Ah oui, un Risi majeur, un miracle de qualité et d’intelligence, qui serait presque parfait de délicatesse sans Elliott Gould, à l’aise dans la farce magnifique de Mash mais, dans un film italien, curieusement distribué. S’il n’y avait eu cet histrionisme, je mettrais volontiers un 6 ; il est vrai que la comédie italienne tutoie assez souvent le précipice et n’évite pas quelquefois à y tomber, mais réussit encore davantage à se rétablir miraculeusement.
Le scénario de Valse d’amour est très élégant, sauf – j’y reviens – lorsque Alcide (Elliott Gould, donc) occupe le devant de la scène ; on a alors l’impression que Risi a tiré à la ligne, a cherché sa conclusion ; mais pour le reste, quelle maîtrise du récit, quel sens de la graduation narrative !
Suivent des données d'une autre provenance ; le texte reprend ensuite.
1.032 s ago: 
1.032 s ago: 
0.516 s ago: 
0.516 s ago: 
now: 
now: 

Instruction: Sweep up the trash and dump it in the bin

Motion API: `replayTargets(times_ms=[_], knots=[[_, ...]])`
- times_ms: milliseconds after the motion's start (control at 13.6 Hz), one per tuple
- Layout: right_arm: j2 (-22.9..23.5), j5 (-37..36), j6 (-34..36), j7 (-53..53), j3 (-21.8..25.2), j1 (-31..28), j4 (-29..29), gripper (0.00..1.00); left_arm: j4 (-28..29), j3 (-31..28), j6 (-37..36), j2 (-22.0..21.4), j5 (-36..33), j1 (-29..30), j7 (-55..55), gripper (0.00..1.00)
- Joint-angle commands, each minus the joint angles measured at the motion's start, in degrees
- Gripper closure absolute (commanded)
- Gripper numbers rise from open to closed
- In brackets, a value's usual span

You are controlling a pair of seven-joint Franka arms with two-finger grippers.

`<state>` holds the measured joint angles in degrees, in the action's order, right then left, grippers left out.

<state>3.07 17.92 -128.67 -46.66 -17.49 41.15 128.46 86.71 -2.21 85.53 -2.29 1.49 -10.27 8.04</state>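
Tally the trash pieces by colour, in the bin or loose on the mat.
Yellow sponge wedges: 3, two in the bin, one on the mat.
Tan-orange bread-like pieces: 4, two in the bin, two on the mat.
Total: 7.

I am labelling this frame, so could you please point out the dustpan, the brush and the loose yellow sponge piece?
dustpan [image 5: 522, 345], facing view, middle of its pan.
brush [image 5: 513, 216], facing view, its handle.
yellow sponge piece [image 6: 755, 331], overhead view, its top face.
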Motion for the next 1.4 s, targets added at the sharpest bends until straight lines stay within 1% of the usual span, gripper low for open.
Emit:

Vittorio Gassman est époustouflant, merveilleux, d’une justesse de jeu et de ton qui le classe définitivement, s’il en était besoin, parmi les plus grands acteurs du monde de tous les temps. Les premières images où on le découvre, dans l’asile délabré, au fond de la chambre qu’il va quitter, attendant patiemment qu’on vienne le chercher, sont poignantes. Et la séquence suivante, dans le train qui le conduit à Rome, carrément burlesque, lorsqu’il demande au bourgeois sourcilleux qui lui fait face son journal, afin de pouvoir le disposer sur la banquette et y déposer ses souliers sales. Alternance, précisément, de ces séquences très contrastées – les chamailleries entre les deux petites filles, Déborah (Veronica Dei) et Rosa (Valentina Holtkamp), irrésistibles de drôlerie, alors que, sous-jacente il y a la tristesse de gamines privées de sa mère pour l’une, de son père pour l’autre – la fascination mutuelle que ressentent le vieux fou Augusto Scribani (Gassman, donc) et Rosa, sa petite-fille malheureuse et qui est d’une très grande délicatesse, alors qu’elle pourrait, d’un mot, d’un geste, devenir ambiguë, scabreuse même.
Car il y a une véritable histoire d’amour entre ces deux êtres placés hors du monde des adultes, l’un par sa folie, l’autre par son âge, un amour qui n’est pas celui d’un vieillard pour une enfant. Mais Risi a une telle finesse de touche, Gassman un jeu si maîtrisé, et la petite Valentina Holtkamp une clarté, une pureté de visage si belle que ça n’a rien de trouble, rien de sale.
L’histoire s’achève, précisément, au moment où Rosa a grandi, même de quelques mois, sur les bords du Lac majeur. Elle quitte l’enfance sans même s’en rendre compte et elle regarde son cousin avec des yeux qui brilleront bientôt d’autres feux. Dans ce décor triste à mourir il ne reste plus au vieil homme qu’à aller s’asseoir au bout du débarcadère au son imaginaire de la Valse des patineurs de Waldteufel qui l’a accompagné dans sa longue descente vers la nuit.